## AIM OF THE EXERCISE
In the listing below, repeat exactly every line from the first through the line containing "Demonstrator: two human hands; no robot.", with nothing else.

○ ○ ○

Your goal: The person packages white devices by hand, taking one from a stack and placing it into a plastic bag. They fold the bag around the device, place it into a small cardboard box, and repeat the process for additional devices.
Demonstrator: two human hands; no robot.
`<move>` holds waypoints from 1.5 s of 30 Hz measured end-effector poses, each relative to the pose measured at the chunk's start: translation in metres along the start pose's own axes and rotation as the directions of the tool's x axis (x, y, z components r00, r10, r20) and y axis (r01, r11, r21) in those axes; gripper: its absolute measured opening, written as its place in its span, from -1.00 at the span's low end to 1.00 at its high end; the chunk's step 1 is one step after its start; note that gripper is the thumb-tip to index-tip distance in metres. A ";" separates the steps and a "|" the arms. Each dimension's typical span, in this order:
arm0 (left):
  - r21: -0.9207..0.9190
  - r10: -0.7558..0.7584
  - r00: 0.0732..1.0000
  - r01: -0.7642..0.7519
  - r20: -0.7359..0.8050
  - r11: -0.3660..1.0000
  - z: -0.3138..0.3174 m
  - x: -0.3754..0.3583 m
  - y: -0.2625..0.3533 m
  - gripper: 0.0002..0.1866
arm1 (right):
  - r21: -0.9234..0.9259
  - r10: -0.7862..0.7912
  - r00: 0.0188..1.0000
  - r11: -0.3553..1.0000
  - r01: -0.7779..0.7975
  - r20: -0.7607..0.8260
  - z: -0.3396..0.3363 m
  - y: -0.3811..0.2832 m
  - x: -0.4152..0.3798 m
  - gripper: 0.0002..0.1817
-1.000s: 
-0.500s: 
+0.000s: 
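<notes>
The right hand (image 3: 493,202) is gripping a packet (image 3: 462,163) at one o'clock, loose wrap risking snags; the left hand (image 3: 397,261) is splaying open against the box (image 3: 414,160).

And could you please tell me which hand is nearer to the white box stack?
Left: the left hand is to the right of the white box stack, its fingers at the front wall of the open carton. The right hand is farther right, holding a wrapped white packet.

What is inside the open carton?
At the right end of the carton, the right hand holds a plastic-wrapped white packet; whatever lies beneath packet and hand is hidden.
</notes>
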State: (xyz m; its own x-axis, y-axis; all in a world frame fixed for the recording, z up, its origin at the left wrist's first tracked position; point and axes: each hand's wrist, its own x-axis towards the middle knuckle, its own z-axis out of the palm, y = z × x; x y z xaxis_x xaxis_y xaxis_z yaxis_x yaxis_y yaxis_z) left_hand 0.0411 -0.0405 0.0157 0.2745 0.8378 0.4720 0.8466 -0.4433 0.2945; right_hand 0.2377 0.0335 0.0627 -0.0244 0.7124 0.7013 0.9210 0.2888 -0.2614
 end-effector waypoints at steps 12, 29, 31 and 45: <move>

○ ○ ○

## YOUR SOLUTION
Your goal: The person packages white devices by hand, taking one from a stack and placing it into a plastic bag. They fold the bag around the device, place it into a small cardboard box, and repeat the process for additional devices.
Demonstrator: two human hands; no robot.

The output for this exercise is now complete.